11.    Upon reading of the Section 3 of the Consumer Act, it is clear that it provides additional remedy and existence of arbitration clause, in the agreement, to settle disputes between the parties, is not a bar to entertain a complaint filed by the consumer, alleging deficiency in service in providing services etc.  It is a remedy in addition to and not in derogation to any other remedy available to an individual.  Hon’ble Supreme Court in Skypak Couriers Ltd. v. Tata Chemicals Ltd., (2000) 5 SCC 294 held as under:-

                   “Even if there exists an arbitration clause in an agreement and a complaint is made by the consumer, in relation to a certain deficiency of service, then the existence of an arbitration clause will not be a bar to the entertainment of the complaint by the Redressal Agency, constituted under the Consumer Protection Act, since the remedy provided under the Act is in addition to the provisions of any other law for the time being in force.”

12.    In another case Trans Mediterranean Airways v. Universal Exports 2011(4) R.C.R.(Civil) 472 (SC), Hon’ble Supreme Court held as under:

                   “In our view, the protection provided under the CP Act to consumers is in addition to the remedies available under any other statute. It does not extinguish the remedies under another statute but provides an additional or alternative remedy      

13.    No doubt these authorities were rendered prior to the amendment of Section 8 of the Arbitration Act, 1996 but even then the spirit of Section 8 of Arbitration (Amendment) Act, 2015 and Section 3 of the Consumer Act is the same, that is, the remedy is in addition to and not in derogation to any other remedy available.  In a recent judgment Lt. Col. Anil Raj and Another Versus M/s Unitech Limited and another, C.C. No.346 of 2013, decided on May 02nd, 2016 by Hon’ble Mr. Justice D.K. Jain, President, National Consumer Disputes Redressal Commission, New Delhi after considering the amendment in Section 8 of the Arbitration (Amendment) Act, 2015 held that in spite of the recent amendments in the Arbitration Act that the protection provided to the consumers under this Act is in addition to the remedies available under any other statute, including the consentient arbitration under the Arbitration Act.  It was held that the complaint filed by a consumer before the Consumer Fora would be maintainable despite there being an arbitration clause in the agreement to refer the dispute to the Arbitrator.  Hence, the aforesaid contention advanced by learned counsel for the builder is rejected.   
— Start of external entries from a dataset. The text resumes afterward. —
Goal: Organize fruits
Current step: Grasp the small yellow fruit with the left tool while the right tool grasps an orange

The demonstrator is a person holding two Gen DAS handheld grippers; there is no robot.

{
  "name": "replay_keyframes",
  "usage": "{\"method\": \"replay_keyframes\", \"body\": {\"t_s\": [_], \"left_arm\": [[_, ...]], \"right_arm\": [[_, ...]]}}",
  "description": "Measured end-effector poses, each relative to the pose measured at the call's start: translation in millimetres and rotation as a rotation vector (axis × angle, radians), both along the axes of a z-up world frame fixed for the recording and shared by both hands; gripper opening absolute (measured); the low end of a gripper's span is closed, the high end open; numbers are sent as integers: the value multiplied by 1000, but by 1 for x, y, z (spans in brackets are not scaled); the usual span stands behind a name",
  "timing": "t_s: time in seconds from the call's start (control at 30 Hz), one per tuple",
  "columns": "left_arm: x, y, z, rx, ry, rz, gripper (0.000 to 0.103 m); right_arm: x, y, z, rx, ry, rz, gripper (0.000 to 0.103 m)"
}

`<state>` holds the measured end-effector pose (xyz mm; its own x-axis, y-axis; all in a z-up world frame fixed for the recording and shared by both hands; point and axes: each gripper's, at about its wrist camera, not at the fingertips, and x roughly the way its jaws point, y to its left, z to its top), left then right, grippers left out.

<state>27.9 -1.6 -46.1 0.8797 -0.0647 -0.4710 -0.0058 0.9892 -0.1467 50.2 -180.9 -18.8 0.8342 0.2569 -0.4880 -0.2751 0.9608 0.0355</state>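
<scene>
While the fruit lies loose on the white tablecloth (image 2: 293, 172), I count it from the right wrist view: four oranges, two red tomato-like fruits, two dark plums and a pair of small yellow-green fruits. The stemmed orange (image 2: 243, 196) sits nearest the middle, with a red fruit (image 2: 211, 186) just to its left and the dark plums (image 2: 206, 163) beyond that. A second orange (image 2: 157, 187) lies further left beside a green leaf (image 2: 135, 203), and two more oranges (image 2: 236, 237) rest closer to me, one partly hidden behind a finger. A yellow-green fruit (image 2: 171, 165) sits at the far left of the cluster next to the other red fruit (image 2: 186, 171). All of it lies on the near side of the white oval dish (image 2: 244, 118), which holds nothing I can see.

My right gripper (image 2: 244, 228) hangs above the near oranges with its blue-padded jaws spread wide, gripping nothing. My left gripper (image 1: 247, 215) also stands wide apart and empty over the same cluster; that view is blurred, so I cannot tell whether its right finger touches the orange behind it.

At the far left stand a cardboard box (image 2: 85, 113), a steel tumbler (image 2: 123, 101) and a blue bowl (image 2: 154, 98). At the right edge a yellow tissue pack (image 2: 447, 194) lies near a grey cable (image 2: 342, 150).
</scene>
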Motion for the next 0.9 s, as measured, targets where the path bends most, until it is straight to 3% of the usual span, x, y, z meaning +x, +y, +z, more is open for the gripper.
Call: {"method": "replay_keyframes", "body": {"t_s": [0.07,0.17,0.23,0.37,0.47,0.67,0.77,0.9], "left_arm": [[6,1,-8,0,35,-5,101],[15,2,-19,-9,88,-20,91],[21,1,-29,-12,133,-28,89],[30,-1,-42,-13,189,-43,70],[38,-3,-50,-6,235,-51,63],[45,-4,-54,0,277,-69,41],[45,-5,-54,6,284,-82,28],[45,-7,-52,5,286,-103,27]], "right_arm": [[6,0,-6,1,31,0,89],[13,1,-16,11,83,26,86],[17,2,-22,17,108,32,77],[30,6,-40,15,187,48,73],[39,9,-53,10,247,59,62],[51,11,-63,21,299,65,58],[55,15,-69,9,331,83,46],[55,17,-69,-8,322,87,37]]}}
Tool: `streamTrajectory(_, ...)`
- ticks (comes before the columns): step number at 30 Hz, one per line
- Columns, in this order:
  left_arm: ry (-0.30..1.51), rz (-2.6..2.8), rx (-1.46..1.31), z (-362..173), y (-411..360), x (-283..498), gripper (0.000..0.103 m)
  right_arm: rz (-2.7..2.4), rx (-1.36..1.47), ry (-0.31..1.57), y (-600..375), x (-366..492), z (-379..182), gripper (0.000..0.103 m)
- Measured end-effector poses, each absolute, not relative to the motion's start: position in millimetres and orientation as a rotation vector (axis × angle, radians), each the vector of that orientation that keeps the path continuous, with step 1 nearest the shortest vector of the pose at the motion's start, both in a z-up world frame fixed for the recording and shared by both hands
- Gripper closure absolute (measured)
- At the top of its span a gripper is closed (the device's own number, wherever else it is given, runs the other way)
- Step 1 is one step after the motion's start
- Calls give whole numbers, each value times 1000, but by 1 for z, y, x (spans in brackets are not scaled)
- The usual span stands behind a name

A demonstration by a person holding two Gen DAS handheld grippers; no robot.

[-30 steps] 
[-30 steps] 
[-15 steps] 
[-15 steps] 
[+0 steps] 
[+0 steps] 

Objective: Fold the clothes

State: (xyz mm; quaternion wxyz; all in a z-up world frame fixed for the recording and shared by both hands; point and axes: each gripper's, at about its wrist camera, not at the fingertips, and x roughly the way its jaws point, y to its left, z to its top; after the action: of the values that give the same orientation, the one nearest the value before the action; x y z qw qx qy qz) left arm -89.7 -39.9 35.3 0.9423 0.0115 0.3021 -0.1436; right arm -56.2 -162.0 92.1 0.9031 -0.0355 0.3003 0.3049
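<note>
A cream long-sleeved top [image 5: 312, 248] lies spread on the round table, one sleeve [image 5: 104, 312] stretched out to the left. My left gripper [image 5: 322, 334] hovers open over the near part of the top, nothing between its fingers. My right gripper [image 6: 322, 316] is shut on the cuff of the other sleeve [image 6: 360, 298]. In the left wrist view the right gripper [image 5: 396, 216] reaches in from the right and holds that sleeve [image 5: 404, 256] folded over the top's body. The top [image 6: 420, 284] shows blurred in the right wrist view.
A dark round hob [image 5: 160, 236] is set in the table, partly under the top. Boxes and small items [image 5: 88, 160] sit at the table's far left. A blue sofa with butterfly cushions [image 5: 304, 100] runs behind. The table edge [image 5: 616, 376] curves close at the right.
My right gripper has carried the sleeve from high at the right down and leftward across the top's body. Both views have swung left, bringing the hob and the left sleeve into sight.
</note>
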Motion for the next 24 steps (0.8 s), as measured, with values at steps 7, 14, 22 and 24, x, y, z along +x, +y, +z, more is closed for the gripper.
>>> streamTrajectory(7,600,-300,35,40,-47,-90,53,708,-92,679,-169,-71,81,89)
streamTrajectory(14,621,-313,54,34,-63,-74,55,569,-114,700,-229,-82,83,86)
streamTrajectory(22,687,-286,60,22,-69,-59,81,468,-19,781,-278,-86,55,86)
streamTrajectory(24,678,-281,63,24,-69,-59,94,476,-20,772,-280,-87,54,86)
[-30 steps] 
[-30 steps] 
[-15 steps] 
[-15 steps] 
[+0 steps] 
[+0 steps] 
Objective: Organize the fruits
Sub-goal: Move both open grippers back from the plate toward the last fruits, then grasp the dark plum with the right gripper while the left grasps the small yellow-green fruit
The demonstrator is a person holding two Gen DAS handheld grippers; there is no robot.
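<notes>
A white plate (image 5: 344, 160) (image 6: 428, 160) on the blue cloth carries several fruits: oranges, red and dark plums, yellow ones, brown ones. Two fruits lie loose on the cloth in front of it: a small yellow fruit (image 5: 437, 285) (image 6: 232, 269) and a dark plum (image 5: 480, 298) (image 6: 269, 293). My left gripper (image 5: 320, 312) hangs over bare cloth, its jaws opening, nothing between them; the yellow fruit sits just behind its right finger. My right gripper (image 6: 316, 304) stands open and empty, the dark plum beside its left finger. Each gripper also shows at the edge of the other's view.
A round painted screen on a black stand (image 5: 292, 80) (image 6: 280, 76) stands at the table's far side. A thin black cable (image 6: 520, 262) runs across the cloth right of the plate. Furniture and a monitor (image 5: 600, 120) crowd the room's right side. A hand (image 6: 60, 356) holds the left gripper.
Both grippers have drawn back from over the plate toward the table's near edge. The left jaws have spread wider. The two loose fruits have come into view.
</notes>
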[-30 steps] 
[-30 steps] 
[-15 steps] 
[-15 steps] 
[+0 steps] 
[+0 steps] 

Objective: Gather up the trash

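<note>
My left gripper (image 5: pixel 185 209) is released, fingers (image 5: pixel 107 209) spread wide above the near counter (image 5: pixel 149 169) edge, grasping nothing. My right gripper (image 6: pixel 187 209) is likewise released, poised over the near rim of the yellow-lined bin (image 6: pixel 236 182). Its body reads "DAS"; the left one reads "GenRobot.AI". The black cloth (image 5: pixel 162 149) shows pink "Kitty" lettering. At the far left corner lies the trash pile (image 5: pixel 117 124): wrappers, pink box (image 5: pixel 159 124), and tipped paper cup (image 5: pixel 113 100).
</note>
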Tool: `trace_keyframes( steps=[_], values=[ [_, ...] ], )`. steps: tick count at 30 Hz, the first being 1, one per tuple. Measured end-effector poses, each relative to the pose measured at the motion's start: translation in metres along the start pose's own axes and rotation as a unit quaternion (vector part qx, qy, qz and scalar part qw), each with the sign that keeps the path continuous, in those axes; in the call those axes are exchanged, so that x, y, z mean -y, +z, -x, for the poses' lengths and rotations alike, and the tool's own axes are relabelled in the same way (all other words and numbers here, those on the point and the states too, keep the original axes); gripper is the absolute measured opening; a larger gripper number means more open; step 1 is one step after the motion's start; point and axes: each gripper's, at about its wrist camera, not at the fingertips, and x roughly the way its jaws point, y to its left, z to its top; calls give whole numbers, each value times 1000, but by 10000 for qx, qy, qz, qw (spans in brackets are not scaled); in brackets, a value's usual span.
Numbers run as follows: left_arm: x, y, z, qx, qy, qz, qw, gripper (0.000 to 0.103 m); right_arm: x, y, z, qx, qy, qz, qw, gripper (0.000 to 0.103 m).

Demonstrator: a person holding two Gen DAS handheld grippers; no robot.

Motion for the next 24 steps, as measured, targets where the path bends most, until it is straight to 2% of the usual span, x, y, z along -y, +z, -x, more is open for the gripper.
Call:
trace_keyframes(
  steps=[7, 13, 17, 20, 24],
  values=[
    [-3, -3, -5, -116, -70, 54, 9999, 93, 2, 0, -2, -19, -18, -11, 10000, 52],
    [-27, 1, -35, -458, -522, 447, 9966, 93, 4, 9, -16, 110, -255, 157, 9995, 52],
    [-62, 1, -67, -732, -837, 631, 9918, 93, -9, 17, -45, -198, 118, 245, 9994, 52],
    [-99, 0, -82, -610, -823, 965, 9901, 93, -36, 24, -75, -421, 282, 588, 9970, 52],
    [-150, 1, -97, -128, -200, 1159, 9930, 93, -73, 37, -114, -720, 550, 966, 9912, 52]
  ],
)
14.    The next question is whether there were any “force majeure” conditions, which prevented Unitech from developing Unitech Gardens, Sector 97, Uniworld City, Mohali and delivering the flat to the Complainants within the stipulated time?

15.     In Lt. Col. Anil Raj (supra), Unitech Limited-builder had taken the defence of force majeure with regard to a project in Sector 106 in Mohali, that is, the Sector nearby Sector 97 of Mohali in the present case that due to implementation of social schemes like NREGA, JNNURM etc, there was shortage of labour, so, the project could not be completed within stipulated time.  The said defence was repelled by the Hon’ble National Commission in the aforesaid case by holding as under:-

          “13.     The law in relation to “force majeure”, has been explained by the Hon’ble Supreme Court in M/s Dhanrajamal Gobindram Vs. M/s Shamji Kalidas & Co. - AIR 1961 SC 1285. Referring to Lebeaupin Vs. Crispin - [1920] 2 K.B. 714, M. Hidayatullah, J. (as his Lordship then was), speaking for a three Judge Bench, observed that where reference is made to “force majeure”, the intention is to save the performing party from the consequences of anything over which, he has no control.

14.     Bearing in mind the object and intention of the said expression, in our opinion, the alleged non-availability of Labour on account of successful implementation of social schemes, like NREGA and JNNURM, cannot, by any stretch of imagination, be a condition or circumstances, constituting “force majeure”, howsoever widest meaning may be assigned to it. Apart from the fact that no material has been placed on record by Unitech to show that despite efforts, it was unable to procure labourers to complete the development of the subject Sector for over four years. Even otherwise, it is not its case that there was no construction/development activity in Sectors 97, 106 and 107, Mohali, referred to in the Agreement, between the period December 2011 when the Agreement was entered into and December 2012, when the possession of the plot was to be delivered, for the same very reasons. It belies our conviction that a developer like Unitech, who, in its Written Version claims to be a builder of great reputation, having earned name through high quality of work, was unable to organize a small Labour force for providing the so called “Brief amenities”, as referred to in the said Written Version, to the Complainants.  Hence, we have no hesitation in rejecting the defence of “force majeure”.”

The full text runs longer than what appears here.